Please note: We are aware that the data presented here is, on occasion, fluctuating beyond normal limits. This is due to a technical problem that is currently beyond our control.
The Dome A automatic weather station has temperature sensors at different heights, which allows us to measure the microclimate of the region. Above the snow, sensors appear at one metre, two metres and four metres, while below the snow they appear at 0.1 metres, one metre, three metres and 10 metres. The temperature graph shows the reading from the one metre sensor. At 10 metres depth, seasonal temperature variations are damped out. The temperature at this depth is close to the annual average surface temperature.
Wind speeds at Dome A are very low, and during winter exceptionally strong surface inversions develop. It is not unusual for the air temperature one metre above the surface to be 10ºC colder than the temperature two metres above the surface. In the polar regions during winter, inversions are nearly always present because the sun is very low in the sky. The inversion occurs because the snow surface cools down when there is little radiation coming in from the sun, and this cools the air that is in contact with the snow. The low wind speed prevents this cool air from mixing with warmer air above.
Wind data is not collected during winter. This is not because there is no wind at Dome A during winter! It is simply too cold for the anemometers to work properly during this time of the year.
A wind rose shows how wind speed and direction are distributed at Dome A. It gives a graphical representation of how often winds of particular strengths blow from particular directions.
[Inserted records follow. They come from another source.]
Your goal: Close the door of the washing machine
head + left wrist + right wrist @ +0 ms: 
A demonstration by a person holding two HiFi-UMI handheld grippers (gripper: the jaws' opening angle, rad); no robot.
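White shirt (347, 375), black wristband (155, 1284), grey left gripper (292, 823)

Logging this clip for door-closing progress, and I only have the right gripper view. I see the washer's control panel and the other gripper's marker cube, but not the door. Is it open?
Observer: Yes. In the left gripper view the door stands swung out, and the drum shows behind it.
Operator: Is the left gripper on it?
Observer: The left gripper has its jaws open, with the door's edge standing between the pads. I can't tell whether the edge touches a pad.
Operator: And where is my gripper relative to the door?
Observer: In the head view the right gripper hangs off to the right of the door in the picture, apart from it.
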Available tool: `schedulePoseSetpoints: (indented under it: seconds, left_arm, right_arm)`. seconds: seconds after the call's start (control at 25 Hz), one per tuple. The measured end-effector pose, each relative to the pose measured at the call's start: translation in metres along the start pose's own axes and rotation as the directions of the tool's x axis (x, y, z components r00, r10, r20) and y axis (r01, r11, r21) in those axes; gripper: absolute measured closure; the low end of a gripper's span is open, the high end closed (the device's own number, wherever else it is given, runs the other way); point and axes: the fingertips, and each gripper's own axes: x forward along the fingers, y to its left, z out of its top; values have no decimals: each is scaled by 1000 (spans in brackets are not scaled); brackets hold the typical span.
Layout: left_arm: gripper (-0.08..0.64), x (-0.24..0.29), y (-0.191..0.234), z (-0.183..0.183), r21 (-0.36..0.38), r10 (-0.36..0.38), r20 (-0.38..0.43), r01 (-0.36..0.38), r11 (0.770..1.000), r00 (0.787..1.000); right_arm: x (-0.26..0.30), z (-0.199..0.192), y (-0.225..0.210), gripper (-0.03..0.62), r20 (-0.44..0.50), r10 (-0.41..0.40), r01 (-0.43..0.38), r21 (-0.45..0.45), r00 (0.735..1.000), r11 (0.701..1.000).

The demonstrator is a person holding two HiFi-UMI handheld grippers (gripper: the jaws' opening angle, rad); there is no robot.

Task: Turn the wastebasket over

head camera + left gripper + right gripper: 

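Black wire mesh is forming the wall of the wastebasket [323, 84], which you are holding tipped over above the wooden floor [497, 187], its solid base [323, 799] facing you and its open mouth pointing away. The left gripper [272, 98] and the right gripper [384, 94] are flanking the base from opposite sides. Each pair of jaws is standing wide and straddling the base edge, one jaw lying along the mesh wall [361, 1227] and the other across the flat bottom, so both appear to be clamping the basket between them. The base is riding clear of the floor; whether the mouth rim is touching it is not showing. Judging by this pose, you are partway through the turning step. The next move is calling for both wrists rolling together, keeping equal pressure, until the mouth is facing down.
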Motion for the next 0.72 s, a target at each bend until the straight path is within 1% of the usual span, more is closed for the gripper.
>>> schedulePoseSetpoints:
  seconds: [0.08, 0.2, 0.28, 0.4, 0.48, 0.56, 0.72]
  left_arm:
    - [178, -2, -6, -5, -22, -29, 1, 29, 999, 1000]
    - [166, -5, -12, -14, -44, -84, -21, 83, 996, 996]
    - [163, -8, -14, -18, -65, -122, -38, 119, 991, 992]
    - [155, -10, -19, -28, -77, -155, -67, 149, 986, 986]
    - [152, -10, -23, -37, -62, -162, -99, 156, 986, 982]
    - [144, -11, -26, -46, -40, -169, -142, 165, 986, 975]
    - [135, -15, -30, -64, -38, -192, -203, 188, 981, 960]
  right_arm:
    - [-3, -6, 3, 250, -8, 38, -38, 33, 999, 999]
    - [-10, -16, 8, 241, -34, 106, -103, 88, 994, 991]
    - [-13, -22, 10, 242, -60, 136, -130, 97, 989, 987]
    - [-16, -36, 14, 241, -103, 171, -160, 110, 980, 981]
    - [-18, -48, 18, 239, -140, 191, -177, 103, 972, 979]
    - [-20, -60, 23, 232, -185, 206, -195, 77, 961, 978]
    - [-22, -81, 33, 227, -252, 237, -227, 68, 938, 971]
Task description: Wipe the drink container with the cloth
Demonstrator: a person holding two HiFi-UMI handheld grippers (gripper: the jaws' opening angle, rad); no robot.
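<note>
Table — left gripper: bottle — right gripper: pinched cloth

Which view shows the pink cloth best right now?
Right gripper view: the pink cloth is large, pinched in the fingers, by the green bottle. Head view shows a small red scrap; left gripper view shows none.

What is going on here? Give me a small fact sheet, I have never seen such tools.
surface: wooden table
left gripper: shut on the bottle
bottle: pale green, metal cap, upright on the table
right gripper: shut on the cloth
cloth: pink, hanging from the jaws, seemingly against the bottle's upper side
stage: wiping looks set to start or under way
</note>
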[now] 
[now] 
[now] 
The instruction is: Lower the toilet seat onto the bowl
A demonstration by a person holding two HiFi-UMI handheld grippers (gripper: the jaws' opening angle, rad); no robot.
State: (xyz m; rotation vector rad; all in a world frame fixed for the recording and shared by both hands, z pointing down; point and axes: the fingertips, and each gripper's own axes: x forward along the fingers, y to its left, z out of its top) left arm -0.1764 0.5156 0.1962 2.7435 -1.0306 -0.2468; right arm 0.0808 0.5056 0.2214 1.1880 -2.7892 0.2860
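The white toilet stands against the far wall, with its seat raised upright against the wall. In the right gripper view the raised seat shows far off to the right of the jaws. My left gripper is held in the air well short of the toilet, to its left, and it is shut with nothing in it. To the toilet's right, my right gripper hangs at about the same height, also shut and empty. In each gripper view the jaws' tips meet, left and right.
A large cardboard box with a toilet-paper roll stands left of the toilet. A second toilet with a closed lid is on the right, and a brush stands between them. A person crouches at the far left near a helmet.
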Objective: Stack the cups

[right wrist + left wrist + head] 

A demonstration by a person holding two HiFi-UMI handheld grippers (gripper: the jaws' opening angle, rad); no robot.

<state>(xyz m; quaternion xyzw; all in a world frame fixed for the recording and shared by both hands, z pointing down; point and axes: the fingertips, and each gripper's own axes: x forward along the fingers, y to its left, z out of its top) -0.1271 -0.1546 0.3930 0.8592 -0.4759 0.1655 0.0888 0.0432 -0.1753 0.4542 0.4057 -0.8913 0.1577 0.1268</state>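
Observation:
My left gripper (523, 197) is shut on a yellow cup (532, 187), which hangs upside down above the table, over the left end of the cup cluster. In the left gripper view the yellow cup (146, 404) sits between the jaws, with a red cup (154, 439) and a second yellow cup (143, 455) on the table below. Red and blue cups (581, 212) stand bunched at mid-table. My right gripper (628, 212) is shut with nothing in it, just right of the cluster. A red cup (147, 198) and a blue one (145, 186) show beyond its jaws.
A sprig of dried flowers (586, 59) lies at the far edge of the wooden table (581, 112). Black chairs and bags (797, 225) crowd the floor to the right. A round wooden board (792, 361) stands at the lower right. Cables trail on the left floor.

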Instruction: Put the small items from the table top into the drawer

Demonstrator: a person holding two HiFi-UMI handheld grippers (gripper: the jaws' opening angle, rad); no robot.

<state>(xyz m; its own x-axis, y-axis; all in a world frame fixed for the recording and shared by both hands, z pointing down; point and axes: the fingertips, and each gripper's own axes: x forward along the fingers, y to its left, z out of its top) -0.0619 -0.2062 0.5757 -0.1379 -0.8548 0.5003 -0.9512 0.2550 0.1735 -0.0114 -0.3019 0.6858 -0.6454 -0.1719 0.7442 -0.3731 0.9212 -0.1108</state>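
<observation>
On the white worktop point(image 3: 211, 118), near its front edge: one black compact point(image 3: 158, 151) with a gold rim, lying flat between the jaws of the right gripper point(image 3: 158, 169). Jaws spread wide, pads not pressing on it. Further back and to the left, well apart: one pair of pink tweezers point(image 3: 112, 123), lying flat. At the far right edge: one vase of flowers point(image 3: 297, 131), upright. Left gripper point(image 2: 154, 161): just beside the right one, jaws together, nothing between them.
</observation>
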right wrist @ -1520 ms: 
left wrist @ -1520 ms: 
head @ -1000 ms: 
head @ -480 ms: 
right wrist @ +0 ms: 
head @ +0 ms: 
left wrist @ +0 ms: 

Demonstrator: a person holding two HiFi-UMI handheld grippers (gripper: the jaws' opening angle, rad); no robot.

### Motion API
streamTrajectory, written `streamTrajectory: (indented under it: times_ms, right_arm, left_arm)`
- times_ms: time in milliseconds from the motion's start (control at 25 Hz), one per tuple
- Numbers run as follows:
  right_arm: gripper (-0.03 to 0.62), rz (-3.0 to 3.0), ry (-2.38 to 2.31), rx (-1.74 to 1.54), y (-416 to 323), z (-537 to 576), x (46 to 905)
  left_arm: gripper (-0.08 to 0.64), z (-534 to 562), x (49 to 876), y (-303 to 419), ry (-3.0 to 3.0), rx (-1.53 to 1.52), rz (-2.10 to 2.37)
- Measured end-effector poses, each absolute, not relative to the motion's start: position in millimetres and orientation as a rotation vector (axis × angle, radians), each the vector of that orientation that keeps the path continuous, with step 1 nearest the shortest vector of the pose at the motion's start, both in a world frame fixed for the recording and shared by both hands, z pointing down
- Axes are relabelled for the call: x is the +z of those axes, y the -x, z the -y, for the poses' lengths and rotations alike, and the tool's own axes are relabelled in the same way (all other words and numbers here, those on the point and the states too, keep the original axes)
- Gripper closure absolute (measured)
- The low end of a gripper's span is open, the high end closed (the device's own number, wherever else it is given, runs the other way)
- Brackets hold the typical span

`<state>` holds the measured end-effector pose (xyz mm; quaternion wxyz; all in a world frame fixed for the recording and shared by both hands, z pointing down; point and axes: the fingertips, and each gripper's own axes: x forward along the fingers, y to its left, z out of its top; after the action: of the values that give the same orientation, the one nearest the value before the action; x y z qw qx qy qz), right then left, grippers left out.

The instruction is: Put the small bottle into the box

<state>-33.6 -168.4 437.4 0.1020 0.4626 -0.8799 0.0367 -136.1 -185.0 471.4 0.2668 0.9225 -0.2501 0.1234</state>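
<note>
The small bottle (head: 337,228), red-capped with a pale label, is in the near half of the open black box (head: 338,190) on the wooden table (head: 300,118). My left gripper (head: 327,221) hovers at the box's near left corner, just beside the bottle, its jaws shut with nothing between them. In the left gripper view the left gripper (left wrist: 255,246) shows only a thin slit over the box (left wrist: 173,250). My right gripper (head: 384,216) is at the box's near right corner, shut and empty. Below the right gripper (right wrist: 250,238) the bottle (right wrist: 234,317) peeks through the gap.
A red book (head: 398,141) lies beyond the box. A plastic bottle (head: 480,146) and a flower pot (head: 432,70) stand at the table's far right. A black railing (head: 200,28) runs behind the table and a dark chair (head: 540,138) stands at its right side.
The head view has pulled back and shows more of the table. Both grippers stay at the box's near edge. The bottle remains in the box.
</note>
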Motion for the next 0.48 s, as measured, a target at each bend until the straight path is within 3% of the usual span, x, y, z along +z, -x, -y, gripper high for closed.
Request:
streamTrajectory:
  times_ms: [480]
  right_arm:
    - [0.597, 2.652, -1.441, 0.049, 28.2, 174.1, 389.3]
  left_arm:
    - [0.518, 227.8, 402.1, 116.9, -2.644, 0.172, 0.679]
Relative humidity is the amount of moisture in the air as a percentage of the amount that the air can actually hold. Warmer air can hold more moisture than cooler air, which means that for a given amount of atmospheric moisture, relative humidity will be lower if air is warmer than it would be if the air is cooler.
Air pressure, or atmospheric pressure, is defined as the force being exerted on a point on the earth’s surface by the mass of atmosphere above it.